When I got back to Perth I was feeling inspired and started work on my long-neglected idea for a middle grade novel. (You should feel free to applaud). It doesn’t have a title yet. I’m still thinking.

Then I was feeling brave and I signed myself up to a writing course through the Australian Writers’ Centre (specifically: this one) as a sort of Personal Development because mostly I write picture books and poetry and tackling a story as long as a novel is a bit scary sometimes. (It turns out I’m a very succinct writer.)

And when I haven’t been writing I’ve been preparing my tiny garden for spring. More on that in another post soon. (Because I do get excited about my tiny garden and Growing Stuff.)

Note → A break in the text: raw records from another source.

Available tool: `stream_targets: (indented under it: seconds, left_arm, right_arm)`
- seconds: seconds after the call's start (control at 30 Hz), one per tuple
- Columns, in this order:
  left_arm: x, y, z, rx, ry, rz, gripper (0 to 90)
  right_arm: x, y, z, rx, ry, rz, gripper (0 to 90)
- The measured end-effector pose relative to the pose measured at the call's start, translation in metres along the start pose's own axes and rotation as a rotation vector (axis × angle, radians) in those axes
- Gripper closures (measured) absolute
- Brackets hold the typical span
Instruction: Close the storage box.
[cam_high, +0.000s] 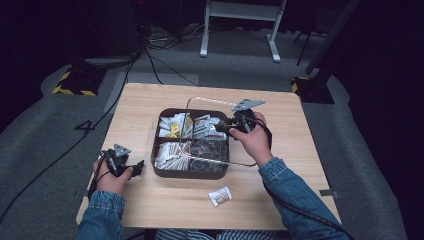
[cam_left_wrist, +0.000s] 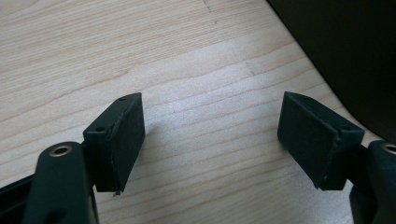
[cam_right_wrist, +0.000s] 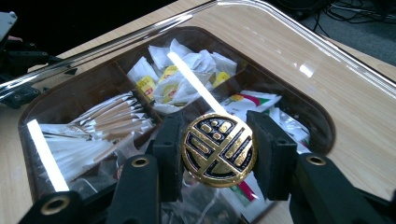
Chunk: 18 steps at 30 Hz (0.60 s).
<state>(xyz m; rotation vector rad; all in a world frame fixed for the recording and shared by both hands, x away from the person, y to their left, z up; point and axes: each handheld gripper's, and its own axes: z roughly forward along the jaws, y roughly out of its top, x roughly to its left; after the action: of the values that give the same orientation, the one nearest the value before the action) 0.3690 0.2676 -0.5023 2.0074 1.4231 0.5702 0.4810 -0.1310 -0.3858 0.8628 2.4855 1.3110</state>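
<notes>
A dark brown compartment box (cam_high: 189, 173) stands in the middle of the wooden table (cam_high: 280, 200). Its clear lid (cam_right_wrist: 299, 56) is tilted up over the box. My right gripper (cam_right_wrist: 217, 122) is shut on the lid's round gold-and-black knob (cam_right_wrist: 218, 150); in the high view this gripper (cam_high: 223, 126) hangs over the box's right half. My left gripper (cam_high: 138, 168) rests low on the table, just left of the box. Its jaws stand wide apart over bare wood (cam_left_wrist: 210, 126), with nothing between them.
White and yellow sachets (cam_right_wrist: 177, 84) and brown-tipped stick packets (cam_right_wrist: 116, 116) fill the box's compartments. A small white packet (cam_high: 220, 195) lies on the table in front of the box. The box's dark wall (cam_left_wrist: 345, 46) rises close to the left gripper.
</notes>
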Motion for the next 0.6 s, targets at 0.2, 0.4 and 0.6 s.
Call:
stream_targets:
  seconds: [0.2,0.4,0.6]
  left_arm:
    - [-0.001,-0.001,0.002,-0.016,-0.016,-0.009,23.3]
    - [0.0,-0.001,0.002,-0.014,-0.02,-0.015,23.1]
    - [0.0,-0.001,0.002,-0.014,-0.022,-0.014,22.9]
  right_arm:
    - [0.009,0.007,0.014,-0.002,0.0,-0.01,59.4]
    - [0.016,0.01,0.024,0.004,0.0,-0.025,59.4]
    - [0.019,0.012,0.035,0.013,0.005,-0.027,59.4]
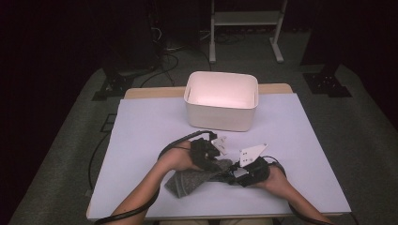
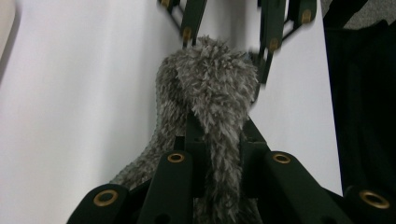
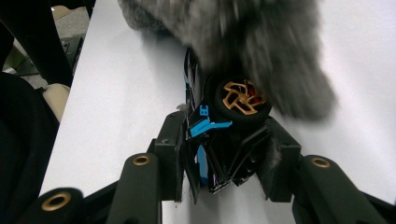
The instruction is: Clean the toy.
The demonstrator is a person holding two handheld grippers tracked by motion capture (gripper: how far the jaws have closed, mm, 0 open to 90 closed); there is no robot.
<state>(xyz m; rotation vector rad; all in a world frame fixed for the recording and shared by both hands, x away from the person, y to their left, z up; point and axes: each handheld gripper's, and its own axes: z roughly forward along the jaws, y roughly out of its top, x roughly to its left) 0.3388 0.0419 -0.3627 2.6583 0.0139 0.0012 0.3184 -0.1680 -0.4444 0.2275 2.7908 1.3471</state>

I can’t underestimate the importance of Distraction and Procrastination in the writing process. So, this morning I found myself looking longingly at this site featuring 10 Stunning Writing Studios. I can’t decide which one I covet most — possibly number 2. (I’m thinking of creating my own 10 Inordinately Unimpressive Writing Studios list. At least I’d have a faint hope of making the cut for that list … )

Lastly — What I should be doing: taking up Sally Murphy’s latest Poetry Tag challenge. She’s thrown me some new words. I’d better get to that this week …

* SCBWI is the Society of Children’s Book Writers and Illustrators. If you write — or illustrate — for children you should check them out. Really.